Your instructions | Using the listing below, report how many lines contain the word "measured" and give no other words.

--- START ---

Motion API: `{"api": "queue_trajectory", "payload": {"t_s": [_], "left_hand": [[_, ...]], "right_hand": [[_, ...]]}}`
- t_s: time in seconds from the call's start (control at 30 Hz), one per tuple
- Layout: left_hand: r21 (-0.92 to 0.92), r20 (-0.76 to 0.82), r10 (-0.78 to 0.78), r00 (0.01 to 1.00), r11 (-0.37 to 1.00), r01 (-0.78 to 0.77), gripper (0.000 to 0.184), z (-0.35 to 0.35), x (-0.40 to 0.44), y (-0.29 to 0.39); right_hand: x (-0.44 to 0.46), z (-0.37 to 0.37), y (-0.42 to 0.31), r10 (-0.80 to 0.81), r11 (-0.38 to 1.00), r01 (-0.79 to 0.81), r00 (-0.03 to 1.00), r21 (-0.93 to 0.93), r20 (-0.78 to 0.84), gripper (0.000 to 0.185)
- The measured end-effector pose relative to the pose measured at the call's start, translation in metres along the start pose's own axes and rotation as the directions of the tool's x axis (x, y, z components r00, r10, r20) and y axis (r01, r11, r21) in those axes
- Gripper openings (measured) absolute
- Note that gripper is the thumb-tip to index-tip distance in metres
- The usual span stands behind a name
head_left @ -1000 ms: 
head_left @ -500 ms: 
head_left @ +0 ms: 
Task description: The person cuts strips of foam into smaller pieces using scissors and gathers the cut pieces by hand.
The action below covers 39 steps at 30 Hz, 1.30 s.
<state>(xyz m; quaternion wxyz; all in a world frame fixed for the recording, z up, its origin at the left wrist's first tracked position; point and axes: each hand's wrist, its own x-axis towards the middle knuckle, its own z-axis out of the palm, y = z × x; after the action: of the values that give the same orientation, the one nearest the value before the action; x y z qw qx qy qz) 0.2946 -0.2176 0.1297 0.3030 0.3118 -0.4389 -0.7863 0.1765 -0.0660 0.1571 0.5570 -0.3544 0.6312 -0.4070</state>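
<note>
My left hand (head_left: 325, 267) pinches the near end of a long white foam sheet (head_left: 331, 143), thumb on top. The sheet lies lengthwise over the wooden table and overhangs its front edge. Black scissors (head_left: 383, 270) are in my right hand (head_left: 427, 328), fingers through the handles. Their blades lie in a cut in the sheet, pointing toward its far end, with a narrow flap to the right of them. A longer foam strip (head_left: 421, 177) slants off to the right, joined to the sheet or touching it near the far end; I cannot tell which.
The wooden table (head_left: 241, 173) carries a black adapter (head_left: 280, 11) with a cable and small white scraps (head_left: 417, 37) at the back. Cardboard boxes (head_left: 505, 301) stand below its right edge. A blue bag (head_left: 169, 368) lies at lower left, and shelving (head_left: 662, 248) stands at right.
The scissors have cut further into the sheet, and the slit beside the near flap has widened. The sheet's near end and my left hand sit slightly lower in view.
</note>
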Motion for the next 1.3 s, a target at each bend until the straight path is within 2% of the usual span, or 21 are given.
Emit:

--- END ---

Result of the exercise | 2